When he said the words “heads blown off’ to the duchess behind the counter and the five or six of us scattered around the store, it was like he meant taking a quiet nap in the woods. Then all of a sudden everyone was down on the floor except for him and me.

“Please,” he said to me, “you, too.” From about ten feet away he fixed the .22 between my eyes, and I realized that the easiest, least painful way for me to get my casted self down actually would have been for me to do a nice safe fall, but I couldn’t risk getting pumped because some sudden jerky-ass landing on the linoleum startled him. “Please,” he said again, this time with a little less charm, “down.”

I struggled to get down on one knee, focusing on his faceless ski mask, big nails of pain tearing up my back, when it dawned on me he might take my slowness as defiance.

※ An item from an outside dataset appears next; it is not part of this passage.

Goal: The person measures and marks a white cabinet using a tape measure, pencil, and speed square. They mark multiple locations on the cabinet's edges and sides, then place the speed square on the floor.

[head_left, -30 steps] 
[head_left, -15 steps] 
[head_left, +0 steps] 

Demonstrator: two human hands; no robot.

“I’ve been in an accident,” I said to him. “I’m still in pain.”

“Yes,” he said, following his outstretched .22 toward me, “I’m sure you are. Get down.”

I dropped to all fours, felt myself grimace, felt a tendon rip in the casted wrist. Then finally I was doing a dead man’s float on the cool damp linoleum, ammonia clearing a space behind my eyes. My back was spasming as he stepped over me and stood with a foot on each side of my ribs, still pointing the gun, I was sure, at my head.